Shogunate policy in Hokkaido and points north benefited from both Mamiya and Inō’s work, but oddly enough, Mamiya’s work also became involved in an international incident in fairly short order. Philip Franz von Siebold (1796-1866) is a man who honestly deserves an episode of his own, and I’ll probably do that down the road. But for now, let’s give the brief summary: he was Prussian, in Japan with the Dutch trading mission at Dejima in Nagasaki, where he served as physician and taught Shogunate retainers about Western medicine while conducting observations and some of the first European cataloguings of Japanese flora and fauna. But thanks to his professional contacts with Japanese scholars he also obtained Japanese maps of the northern frontier, including the then-recent work of Mamiya and Inō. von Siebold had planned to smuggle these maps out of the country when he left in the autumn of 1828, but the ship that was to carry him was wrecked in a storm immediately on leaving harbor. von Siebold and the other survivors returned to Dejima, the Dutch enclave and trading post in Nagasaki, and their ship’s cargo was salvaged and inspected by Shogunate authorities, which is when the authorities discovered the map. If von Siebold thought he was homebound at the time, he was sorely mistaken, as the Shogunate confined him to Dejima for the ensuing year while its court case wound its way through. By the end, von Siebold was deported from Japan for having nearly compromised national security, though he was allowed to take his collection of local flora, fauna, and books along with him, first to his residence in Jakarta (which was then called Batavia), and thence to Holland.
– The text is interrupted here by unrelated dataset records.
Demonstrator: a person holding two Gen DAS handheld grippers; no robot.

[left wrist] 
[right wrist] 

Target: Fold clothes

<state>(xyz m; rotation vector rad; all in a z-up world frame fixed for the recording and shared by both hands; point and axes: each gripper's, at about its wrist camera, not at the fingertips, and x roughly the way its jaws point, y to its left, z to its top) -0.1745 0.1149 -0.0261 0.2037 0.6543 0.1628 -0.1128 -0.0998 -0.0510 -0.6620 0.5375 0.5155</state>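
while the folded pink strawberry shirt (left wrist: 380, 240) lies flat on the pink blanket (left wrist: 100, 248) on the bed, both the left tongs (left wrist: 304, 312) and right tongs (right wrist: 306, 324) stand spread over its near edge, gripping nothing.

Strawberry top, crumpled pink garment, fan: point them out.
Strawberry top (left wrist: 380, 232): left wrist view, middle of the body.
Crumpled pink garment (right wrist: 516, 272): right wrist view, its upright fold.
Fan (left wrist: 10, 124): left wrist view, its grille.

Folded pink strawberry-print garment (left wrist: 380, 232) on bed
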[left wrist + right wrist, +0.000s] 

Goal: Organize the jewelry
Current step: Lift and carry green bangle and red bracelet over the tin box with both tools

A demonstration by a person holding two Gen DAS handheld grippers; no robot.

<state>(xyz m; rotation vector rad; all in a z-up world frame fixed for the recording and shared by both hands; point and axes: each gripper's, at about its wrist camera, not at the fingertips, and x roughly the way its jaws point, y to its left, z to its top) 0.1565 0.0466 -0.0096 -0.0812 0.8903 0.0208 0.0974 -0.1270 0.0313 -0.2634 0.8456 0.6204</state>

Philip Franz von Siebold in older years (image PD)
The Shogunate ordered Mamiya to take part in a number of other projects focused on national security, though closer to home, in the form of coast defense for the waters around Edo. You might recall some of the earlier episodes where we talked about the intentional American missions and accidental British incursions into the waters at the mouth of Edo Bay, in the 19th century– this is some of what concerned the Shogunate at the time. Mamiya died in 1844, 9 years before the Perry mission and the subsequent dramatic shift in Shogunate priorities regarding foreign policy, coastal defense, and national security. Like his mentor, Mamiya is commemorated with a bronze statue, though Mamiya’s is in Wakkanai, where he departed together with Matsuda Denjuro, on his famous trip that confirmed Sakhalin was an island.
The border between Japan and Russia has often changed since Mamiya’s time, as have the governments of both countries. Hokkaido was, as noted above, annexed in 1869, and has remained Japanese territory ever since. For about 40 years, from the Treaty of Portsmouth in 1905 to the Soviet invasion just prior to the end of the Second World War in 1945, Sakhalin from the 50th parallel on south was controlled by the Japanese Empire, which also controlled the Kuril Islands. Today, there is a lingering dispute over the Southern Kurils, but Russia administers all of that territory.
And yet, one of the common names for the strait separating Sakhalin from the Asian continent and the Amur River estuary– sometimes called the Strait of Tartary– is still Mamiya-kaikyo. The Mamiya Strait.